**** Supplied material ****

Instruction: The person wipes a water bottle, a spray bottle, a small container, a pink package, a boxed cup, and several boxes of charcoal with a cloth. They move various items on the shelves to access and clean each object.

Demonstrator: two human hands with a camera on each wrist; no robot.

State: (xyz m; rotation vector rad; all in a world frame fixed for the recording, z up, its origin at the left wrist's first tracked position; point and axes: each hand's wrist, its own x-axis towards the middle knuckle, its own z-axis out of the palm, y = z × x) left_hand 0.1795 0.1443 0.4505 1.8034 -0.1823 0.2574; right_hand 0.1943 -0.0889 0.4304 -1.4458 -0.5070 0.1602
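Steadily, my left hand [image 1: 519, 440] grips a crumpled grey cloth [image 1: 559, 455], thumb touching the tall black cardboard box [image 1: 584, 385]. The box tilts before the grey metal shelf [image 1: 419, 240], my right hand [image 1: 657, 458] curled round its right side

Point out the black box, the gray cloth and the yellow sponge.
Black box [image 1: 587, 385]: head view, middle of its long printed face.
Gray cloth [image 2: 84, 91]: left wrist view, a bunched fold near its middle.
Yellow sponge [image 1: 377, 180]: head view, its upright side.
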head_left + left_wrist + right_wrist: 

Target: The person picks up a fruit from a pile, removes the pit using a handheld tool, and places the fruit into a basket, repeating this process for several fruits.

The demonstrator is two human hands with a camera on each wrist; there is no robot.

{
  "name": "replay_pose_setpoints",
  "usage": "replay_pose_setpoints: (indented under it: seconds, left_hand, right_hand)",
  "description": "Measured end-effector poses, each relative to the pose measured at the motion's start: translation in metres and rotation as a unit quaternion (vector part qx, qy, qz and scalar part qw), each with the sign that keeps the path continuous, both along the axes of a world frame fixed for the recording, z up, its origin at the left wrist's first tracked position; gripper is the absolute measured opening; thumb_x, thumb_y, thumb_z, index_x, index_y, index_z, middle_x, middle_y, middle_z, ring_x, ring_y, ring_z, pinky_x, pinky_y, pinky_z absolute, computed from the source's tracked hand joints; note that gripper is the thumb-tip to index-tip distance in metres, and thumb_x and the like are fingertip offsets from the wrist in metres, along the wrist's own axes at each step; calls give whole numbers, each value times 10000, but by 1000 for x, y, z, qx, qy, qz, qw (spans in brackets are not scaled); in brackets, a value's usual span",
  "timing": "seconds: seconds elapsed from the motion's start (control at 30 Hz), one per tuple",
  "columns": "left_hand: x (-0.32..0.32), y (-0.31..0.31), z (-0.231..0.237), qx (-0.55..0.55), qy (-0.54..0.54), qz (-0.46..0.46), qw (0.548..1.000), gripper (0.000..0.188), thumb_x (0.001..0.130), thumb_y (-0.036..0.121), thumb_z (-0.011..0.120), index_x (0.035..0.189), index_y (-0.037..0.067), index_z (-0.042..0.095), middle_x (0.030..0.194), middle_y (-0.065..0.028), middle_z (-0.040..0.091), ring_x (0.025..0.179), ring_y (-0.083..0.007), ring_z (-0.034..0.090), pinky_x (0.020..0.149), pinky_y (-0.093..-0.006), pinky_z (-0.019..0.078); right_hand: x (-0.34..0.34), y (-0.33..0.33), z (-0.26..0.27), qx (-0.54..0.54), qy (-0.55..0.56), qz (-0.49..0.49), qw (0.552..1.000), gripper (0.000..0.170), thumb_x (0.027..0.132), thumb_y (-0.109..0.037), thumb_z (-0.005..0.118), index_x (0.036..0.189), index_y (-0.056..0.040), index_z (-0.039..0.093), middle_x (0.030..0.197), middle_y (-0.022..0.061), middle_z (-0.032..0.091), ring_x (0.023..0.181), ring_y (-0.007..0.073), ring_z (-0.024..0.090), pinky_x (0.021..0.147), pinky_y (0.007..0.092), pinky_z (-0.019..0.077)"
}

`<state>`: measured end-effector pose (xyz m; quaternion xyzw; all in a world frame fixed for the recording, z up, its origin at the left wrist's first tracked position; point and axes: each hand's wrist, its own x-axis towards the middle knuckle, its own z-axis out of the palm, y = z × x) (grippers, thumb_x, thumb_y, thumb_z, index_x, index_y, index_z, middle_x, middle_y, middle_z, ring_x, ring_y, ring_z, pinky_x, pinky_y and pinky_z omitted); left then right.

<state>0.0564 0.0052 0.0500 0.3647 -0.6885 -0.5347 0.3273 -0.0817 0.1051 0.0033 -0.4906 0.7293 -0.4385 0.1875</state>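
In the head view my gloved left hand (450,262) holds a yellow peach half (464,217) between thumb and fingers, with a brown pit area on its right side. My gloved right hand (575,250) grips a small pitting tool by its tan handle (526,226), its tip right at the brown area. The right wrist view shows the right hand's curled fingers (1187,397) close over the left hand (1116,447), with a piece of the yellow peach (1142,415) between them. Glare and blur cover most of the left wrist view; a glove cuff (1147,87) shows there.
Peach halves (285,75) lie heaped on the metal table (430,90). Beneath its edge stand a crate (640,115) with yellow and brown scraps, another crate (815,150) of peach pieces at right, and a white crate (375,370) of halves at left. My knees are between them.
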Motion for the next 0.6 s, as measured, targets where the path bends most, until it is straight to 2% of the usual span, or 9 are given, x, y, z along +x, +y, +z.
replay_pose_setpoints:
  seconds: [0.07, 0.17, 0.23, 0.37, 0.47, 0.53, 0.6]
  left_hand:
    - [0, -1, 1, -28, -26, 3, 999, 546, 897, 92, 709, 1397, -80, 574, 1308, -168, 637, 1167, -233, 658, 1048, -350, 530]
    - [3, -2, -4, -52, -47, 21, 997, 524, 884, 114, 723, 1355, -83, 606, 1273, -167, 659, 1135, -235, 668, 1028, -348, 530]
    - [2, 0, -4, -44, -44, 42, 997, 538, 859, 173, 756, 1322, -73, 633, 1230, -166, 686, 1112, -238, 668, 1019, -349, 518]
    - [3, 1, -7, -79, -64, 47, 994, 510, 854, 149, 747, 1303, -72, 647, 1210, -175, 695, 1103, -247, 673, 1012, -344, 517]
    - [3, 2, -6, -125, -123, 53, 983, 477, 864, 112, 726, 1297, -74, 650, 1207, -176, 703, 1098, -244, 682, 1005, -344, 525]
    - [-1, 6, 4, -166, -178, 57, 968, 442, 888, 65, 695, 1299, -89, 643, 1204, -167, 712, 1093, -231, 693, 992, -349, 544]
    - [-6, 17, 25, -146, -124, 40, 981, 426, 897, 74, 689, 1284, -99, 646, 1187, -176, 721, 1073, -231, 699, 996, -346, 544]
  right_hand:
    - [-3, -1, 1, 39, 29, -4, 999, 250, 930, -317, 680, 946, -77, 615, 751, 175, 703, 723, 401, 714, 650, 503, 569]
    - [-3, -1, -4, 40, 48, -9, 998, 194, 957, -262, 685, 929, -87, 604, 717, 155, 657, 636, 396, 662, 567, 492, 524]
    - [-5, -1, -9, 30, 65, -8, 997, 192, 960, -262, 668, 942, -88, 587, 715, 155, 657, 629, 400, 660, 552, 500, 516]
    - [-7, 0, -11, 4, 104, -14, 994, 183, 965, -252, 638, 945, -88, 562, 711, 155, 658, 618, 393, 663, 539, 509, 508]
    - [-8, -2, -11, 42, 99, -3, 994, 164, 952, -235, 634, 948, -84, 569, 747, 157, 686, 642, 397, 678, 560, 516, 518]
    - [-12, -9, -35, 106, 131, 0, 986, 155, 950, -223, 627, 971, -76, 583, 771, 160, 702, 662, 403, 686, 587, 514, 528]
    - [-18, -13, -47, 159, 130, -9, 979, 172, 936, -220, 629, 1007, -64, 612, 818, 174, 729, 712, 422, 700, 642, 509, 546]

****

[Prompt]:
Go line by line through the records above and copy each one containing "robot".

[Solution]:
Demonstrator: two human hands with a camera on each wrist; no robot.
The demonstrator is two human hands with a camera on each wrist; there is no robot.

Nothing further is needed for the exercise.